Where do you stay at Porcupine Gorge National Park?
We stayed at the Pyramid Campgrounds, which you need to book through the Department of Parks and Forests.
The campsites are big and spacious and you can have fires in the rings that are provided.
The campground is suitable for tents, campers, and caravans.
However, people do stay at Hughenden and make the gorge a day trip.
But if you do that you might miss seeing the bettongs, aka rat kangaroos.
What’s there to do at Porcupine Gorge?
Day 2 – we are off for the big walk down into the gorge to swim in the cool waterhole.
It’s an easy walk down, lots of steps, and not too steep. But it’s going to be hard coming back up again.
Walking down into the gorge you realise its magnificence and its size. Looking down from above you notice the huge expanses of space that Australia has, but when you see just how big the gorge is at the bottom, you can feel the power that is Mother Nature and just how small you actually are!
We are grateful there’s water in the waterholes and at the waterhole under the pyramid. When you get down to the bottom of the gorge, go to the right and walk to the end and you’ll find a beautiful place to set up for the day and have a swim. You’ll need it if it’s super hot like it was when we visited at the end of September.
Remember that walk we took down? Well, it’s time to climb it and we did in the middle of the afternoon after several relaxing hours at the waterhole.
It was hard yakka going back up! We needed a rest when we got back to the campsite.
That evening, Rafa got the fire cranking, not that we needed it because it wasn’t cold in the early evening, it’s beautiful and balmy. But overnight and in the early hours of the morning it got quite cold and the sleeping bags came out! But it heated up again around 9 am.
Take a drive into Hughenden
Day 3 – and we are off to find fossils that are millions of years old.
We leave camp early and take the 70km drive into Hughenden stopping at all the historical sites to understand their many stories along the way.
The two main attractions we wanted to see were:
- The dingo fence
The dingo fence near Hughenden forms part of 2500km and was built by farmers almost 100 years ago to keep the dingoes out. It’s no longer in use but it’s an iconic Australian landmark and it was interesting to see it from the air with the drone.
- Fossil hunting
Rafa got the ”fossil fever” as he went digging for 108-million-year-old fossils; little squids that used to inhabit the area when it was an inland sea.
We dug for about an hour and left with three squid fossils. Very exciting! The people at the Hughenden Information Centre said you can see them everywhere on top of the ground and they are easy to find. We didn’t see them like that and had to dig down about 5-10cm to find ours. You can try the creek bed and gully, but Rafa found his fossils up on the hill and away from the road.

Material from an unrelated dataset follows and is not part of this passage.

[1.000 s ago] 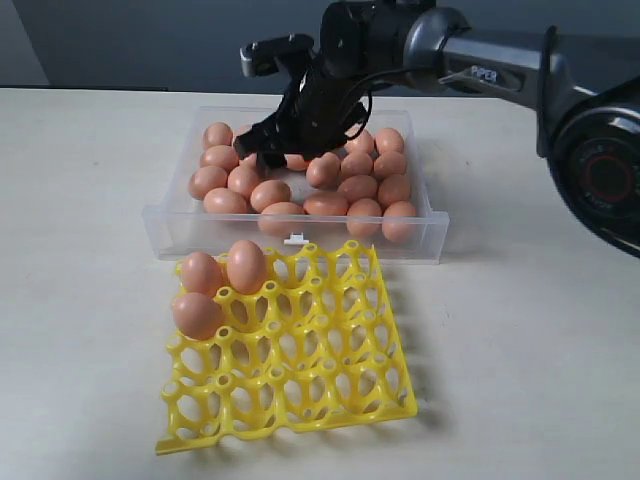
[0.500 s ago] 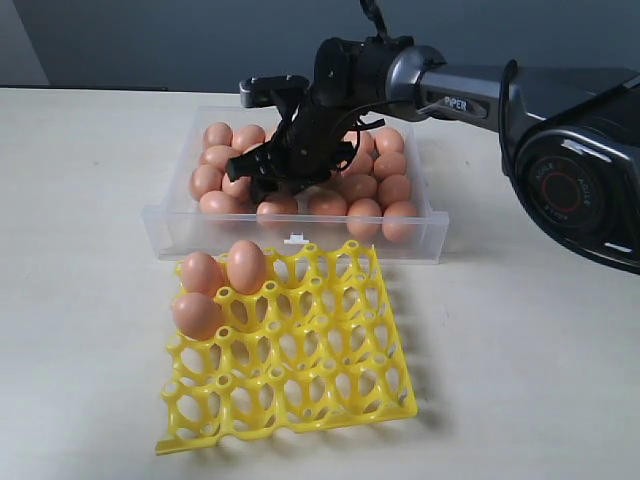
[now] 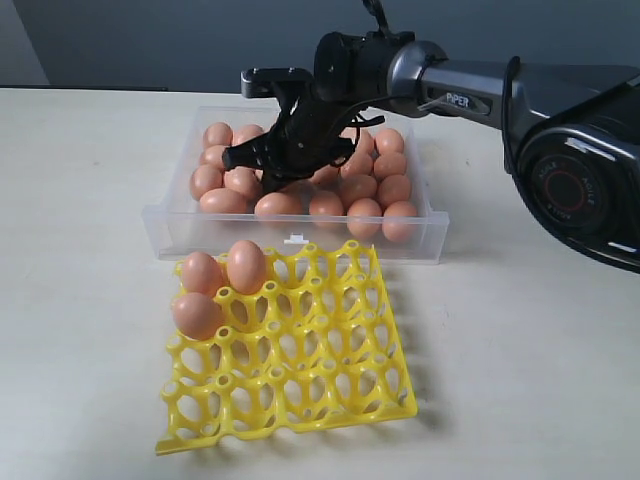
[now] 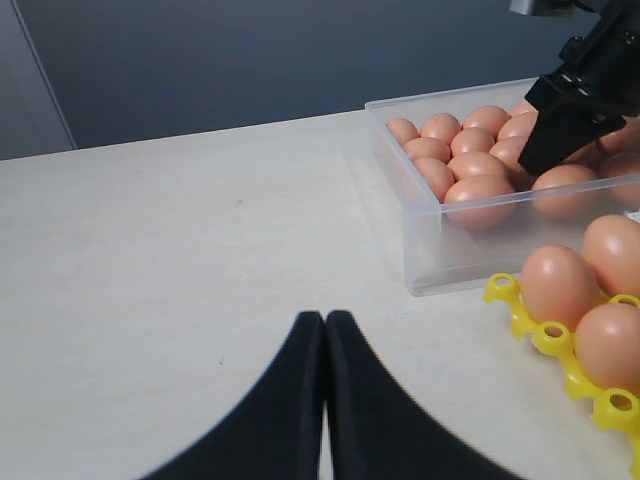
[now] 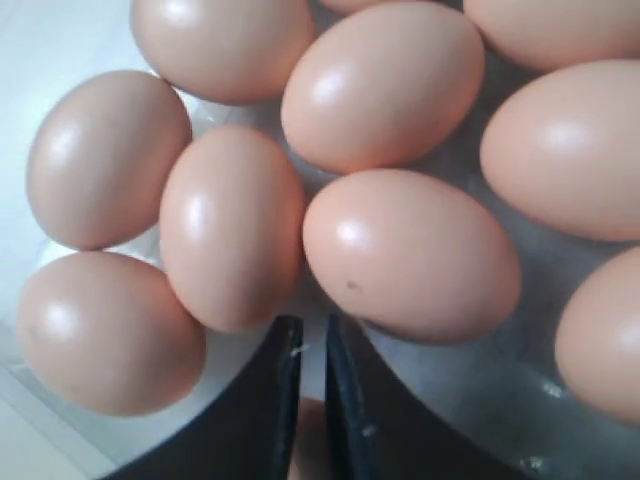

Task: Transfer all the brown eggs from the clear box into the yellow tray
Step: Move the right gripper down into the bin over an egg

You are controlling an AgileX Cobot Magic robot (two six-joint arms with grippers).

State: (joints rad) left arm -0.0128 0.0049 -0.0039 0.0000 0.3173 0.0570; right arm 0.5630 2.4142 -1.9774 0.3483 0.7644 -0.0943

Get in touch with the Hughenden Information Centre to find out exactly where to go to do fossil digging on your own. They’ve got a precise map!
Hidden gems in Porcupine Gorge
We found the perfect spot for a cheeky vino after our massive walk to watch the sunset. And, hint, you can get wifi here if you’re with Telstra. You’ll find the bench seat in the day-use area.
Be sure to get a map and instructions from the Hughenden Information Centre to go fossil hunting.
When in Hughenden grab a coffee and check out the FJ Holden Cafe. Even if you’re not into cars, it is such an interesting place.
Then head up to the Coffee Lounge and grab some homemade chutneys – delicious!
And after, head over for a picnic at the Hughenden Recreational Lake, it was a nice surprise to find.
Why you should visit Porcupine Gorge and Hughenden
The gorge is spectacular, but the Pyramid tops it off. It’s an amazing thing to say that we have a “pyramid” in Australia but another thing to say you’ve been there! If you’re visiting in the hotter months, the waterhole will be a welcome gift. Take some time out away from the screen and get back to nature.